**Record extracts**
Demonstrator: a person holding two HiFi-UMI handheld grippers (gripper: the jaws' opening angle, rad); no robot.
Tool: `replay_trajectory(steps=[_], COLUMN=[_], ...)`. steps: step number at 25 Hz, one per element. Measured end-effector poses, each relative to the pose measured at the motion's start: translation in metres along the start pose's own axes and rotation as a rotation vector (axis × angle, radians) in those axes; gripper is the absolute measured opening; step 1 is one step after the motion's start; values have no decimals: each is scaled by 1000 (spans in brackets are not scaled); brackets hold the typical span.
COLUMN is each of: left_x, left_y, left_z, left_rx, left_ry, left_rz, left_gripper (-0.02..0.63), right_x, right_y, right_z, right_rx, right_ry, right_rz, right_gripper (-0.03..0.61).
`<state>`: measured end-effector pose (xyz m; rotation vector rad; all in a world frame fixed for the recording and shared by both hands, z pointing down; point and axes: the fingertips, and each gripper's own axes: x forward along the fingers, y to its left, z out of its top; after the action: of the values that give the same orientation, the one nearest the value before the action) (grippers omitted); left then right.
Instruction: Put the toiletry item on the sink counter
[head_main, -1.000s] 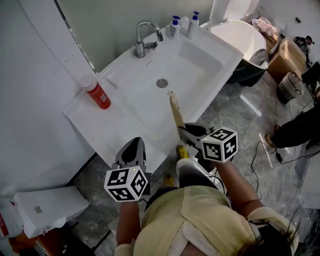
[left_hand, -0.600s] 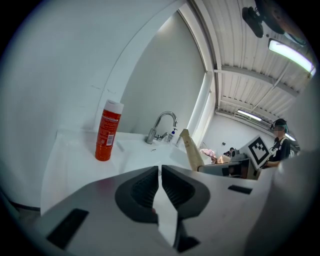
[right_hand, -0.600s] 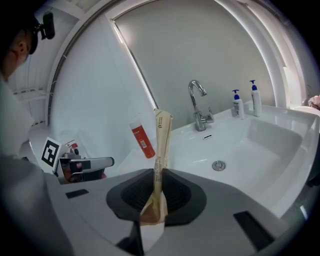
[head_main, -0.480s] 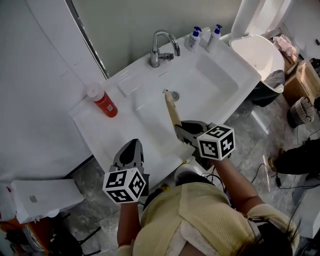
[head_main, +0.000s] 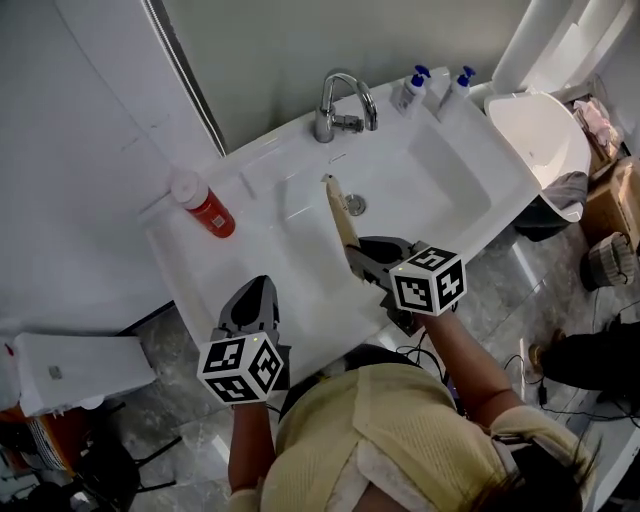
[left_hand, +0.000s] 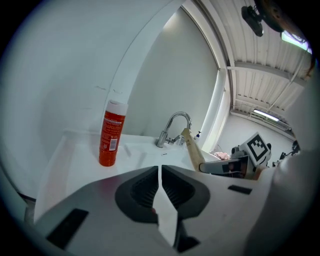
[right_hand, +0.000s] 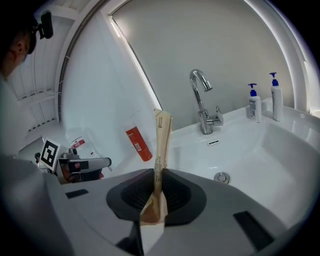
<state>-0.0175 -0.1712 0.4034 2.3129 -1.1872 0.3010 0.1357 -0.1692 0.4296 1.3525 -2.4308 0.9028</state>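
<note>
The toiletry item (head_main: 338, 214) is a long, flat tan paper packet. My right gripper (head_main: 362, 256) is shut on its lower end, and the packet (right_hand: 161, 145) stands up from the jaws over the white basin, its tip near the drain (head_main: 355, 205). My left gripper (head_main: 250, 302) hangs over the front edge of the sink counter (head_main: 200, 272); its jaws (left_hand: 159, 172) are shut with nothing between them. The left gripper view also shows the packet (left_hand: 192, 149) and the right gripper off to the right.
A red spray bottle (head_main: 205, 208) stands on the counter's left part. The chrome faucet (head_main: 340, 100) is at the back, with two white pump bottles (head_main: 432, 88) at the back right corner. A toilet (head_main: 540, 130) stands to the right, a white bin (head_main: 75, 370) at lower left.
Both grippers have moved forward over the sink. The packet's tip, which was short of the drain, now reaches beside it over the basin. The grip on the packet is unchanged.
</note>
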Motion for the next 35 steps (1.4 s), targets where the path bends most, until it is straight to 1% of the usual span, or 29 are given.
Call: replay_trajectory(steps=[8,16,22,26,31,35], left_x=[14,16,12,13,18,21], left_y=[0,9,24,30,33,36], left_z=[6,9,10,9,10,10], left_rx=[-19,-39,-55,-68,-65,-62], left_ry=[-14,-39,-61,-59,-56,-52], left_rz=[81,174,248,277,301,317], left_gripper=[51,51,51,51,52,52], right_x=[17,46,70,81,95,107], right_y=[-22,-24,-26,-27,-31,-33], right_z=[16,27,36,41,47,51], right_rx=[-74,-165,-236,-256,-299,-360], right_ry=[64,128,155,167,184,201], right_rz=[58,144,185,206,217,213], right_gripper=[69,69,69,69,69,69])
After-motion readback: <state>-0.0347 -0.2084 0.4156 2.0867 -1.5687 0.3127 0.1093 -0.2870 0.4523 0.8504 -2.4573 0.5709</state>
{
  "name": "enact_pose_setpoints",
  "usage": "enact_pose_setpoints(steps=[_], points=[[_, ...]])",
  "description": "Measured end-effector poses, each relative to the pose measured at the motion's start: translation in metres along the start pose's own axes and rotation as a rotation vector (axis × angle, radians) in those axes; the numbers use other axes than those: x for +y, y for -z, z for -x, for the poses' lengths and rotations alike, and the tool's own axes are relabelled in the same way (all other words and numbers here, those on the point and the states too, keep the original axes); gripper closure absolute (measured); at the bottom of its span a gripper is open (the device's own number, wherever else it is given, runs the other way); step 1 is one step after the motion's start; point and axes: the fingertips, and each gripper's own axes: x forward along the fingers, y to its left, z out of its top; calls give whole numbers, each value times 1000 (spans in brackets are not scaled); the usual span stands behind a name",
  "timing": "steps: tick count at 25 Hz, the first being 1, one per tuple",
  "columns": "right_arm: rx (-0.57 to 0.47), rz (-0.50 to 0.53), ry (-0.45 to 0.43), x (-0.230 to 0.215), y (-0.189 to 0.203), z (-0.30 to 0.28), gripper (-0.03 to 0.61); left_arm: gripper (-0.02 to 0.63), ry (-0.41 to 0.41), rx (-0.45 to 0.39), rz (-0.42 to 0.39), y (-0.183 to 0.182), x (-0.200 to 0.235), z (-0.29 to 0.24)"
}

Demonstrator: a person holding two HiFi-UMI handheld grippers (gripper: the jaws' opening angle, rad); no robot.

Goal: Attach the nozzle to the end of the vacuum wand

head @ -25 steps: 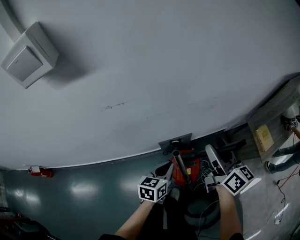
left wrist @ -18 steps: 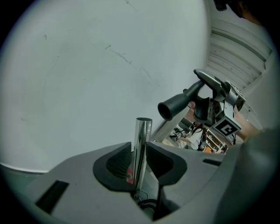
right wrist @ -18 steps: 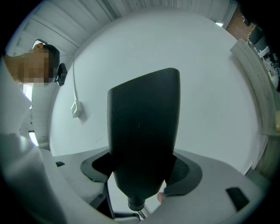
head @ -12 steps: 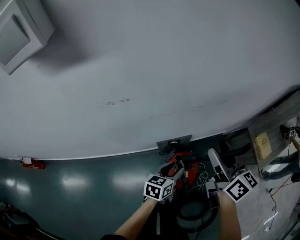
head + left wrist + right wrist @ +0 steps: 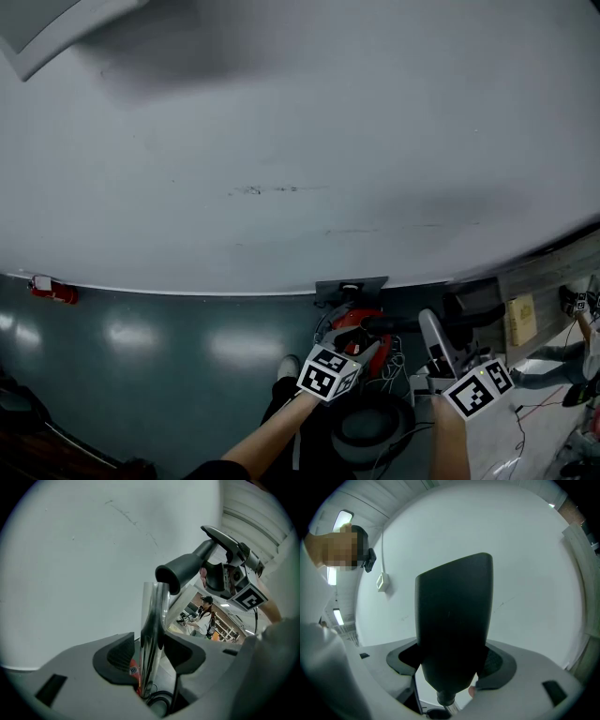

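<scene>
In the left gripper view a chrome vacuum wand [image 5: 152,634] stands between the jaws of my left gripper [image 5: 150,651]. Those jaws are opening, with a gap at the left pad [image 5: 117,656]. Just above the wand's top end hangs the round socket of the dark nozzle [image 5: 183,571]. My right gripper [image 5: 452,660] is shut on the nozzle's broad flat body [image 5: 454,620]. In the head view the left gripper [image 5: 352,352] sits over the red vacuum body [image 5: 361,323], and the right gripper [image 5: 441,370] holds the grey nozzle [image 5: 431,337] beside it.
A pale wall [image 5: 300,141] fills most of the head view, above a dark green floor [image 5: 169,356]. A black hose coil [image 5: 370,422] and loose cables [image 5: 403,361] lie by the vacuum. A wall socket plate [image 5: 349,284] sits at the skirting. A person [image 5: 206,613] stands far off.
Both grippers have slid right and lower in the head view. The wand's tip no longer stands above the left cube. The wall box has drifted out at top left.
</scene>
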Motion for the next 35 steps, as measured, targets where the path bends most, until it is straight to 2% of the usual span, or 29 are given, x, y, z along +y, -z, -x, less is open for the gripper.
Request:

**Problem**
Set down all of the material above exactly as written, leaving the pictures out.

**Completed exercise**
Demonstrator: a person holding two HiFi-UMI handheld grippers (gripper: the jaws' opening angle, rad); no robot.
Tool: `replay_trajectory(steps=[_], COLUMN=[_], ...)`. steps: step number at 25 Hz, one per element. Measured end-effector poses, each relative to the pose measured at the motion's start: translation in metres along the start pose's own axes and rotation as a rotation vector (axis × angle, radians) in those axes; gripper is the absolute measured opening; step 1 is one step after the motion's start; values have no decimals: each is scaled by 1000 (spans in brackets are not scaled); brackets hold the typical span.
COLUMN is each of: left_x, left_y, left_z, left_rx, left_ry, left_rz, left_gripper (-0.02..0.63), right_x, right_y, right_z, right_rx, right_ry, right_rz, right_gripper (-0.03..0.61).
`<state>`: measured end-effector pose (xyz m; rotation vector rad; all in a world frame fixed for the recording and shared by both hands, z pointing down; point and axes: the fingertips, and each gripper's own axes: x forward along the fingers, y to its left, z out of its top; after the action: of the values that give the same orientation, the one nearest the value before the action) (grippers omitted); left then right.
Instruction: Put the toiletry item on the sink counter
[head_main, -1.000s] 
[left_hand, -0.600s] 
[right_hand, -0.600s] 
[head_main, -0.480s] 
[head_main, +0.000s] 
[left_hand, +0.000s] 
[right_hand, +0.000s] 
<state>-0.0175 -0.1712 0.4034 2.3129 -1.1872 0.3010 0.1357 -0.1692 0.4296 1.3525 -2.4308 0.9028</state>
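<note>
The toiletry item (head_main: 338, 214) is a long, flat tan paper packet. My right gripper (head_main: 362, 256) is shut on its lower end, and the packet (right_hand: 161, 145) stands up from the jaws over the white basin, its tip near the drain (head_main: 355, 205). My left gripper (head_main: 250, 302) hangs over the front edge of the sink counter (head_main: 200, 272); its jaws (left_hand: 159, 172) are shut with nothing between them. The left gripper view also shows the packet (left_hand: 192, 149) and the right gripper off to the right.
A red spray bottle (head_main: 205, 208) stands on the counter's left part. The chrome faucet (head_main: 340, 100) is at the back, with two white pump bottles (head_main: 432, 88) at the back right corner. A toilet (head_main: 540, 130) stands to the right, a white bin (head_main: 75, 370) at lower left.
Both grippers have moved forward over the sink. The packet's tip, which was short of the drain, now reaches beside it over the basin. The grip on the packet is unchanged.
</note>
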Motion for the next 35 steps (1.4 s), targets where the path bends most, until it is straight to 1% of the usual span, or 29 are given.
Call: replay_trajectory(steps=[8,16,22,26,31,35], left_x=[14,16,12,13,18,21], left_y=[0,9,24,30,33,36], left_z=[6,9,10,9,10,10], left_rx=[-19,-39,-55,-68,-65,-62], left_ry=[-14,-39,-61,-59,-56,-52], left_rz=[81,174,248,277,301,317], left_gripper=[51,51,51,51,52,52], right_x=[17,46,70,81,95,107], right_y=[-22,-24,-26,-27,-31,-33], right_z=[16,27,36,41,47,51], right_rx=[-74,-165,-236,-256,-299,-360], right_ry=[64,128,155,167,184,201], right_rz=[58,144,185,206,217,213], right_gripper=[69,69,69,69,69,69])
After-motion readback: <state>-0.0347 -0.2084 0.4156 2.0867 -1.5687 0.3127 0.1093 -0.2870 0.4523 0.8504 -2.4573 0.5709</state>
{
  "name": "enact_pose_setpoints",
  "usage": "enact_pose_setpoints(steps=[_], points=[[_, ...]])",
  "description": "Measured end-effector poses, each relative to the pose measured at the motion's start: translation in metres along the start pose's own axes and rotation as a rotation vector (axis × angle, radians) in those axes; the numbers use other axes than those: x for +y, y for -z, z for -x, for the poses' lengths and rotations alike, and the tool's own axes are relabelled in the same way (all other words and numbers here, those on the point and the states too, keep the original axes); gripper closure absolute (measured); at the bottom of its span a gripper is open (the device's own number, wherever else it is given, runs the other way); step 1 is one step after the motion's start; point and axes: the fingertips, and each gripper's own axes: x forward along the fingers, y to its left, z out of its top; calls give whole numbers, each value times 1000 (spans in brackets are not scaled); the usual span stands behind a name",
  "timing": "steps: tick count at 25 Hz, the first being 1, one per tuple",
  "columns": "right_arm: rx (-0.57 to 0.47), rz (-0.50 to 0.53), ry (-0.45 to 0.43), x (-0.230 to 0.215), y (-0.189 to 0.203), z (-0.30 to 0.28), gripper (-0.03 to 0.61); left_arm: gripper (-0.02 to 0.63), ry (-0.41 to 0.41), rx (-0.45 to 0.39), rz (-0.42 to 0.39), y (-0.183 to 0.182), x (-0.200 to 0.235), z (-0.29 to 0.24)"
}

Demonstrator: a person holding two HiFi-UMI handheld grippers (gripper: the jaws' opening angle, rad); no robot.

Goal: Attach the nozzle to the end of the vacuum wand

head @ -25 steps: 
left wrist @ -18 steps: 
right wrist @ -18 steps: 
head @ -12 steps: 
head + left wrist + right wrist @ +0 steps: 

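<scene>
In the left gripper view a chrome vacuum wand [image 5: 152,634] stands between the jaws of my left gripper [image 5: 150,651]. Those jaws are opening, with a gap at the left pad [image 5: 117,656]. Just above the wand's top end hangs the round socket of the dark nozzle [image 5: 183,571]. My right gripper [image 5: 452,660] is shut on the nozzle's broad flat body [image 5: 454,620]. In the head view the left gripper [image 5: 352,352] sits over the red vacuum body [image 5: 361,323], and the right gripper [image 5: 441,370] holds the grey nozzle [image 5: 431,337] beside it.
A pale wall [image 5: 300,141] fills most of the head view, above a dark green floor [image 5: 169,356]. A black hose coil [image 5: 370,422] and loose cables [image 5: 403,361] lie by the vacuum. A wall socket plate [image 5: 349,284] sits at the skirting. A person [image 5: 206,613] stands far off.
Both grippers have slid right and lower in the head view. The wand's tip no longer stands above the left cube. The wall box has drifted out at top left.
</scene>
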Motion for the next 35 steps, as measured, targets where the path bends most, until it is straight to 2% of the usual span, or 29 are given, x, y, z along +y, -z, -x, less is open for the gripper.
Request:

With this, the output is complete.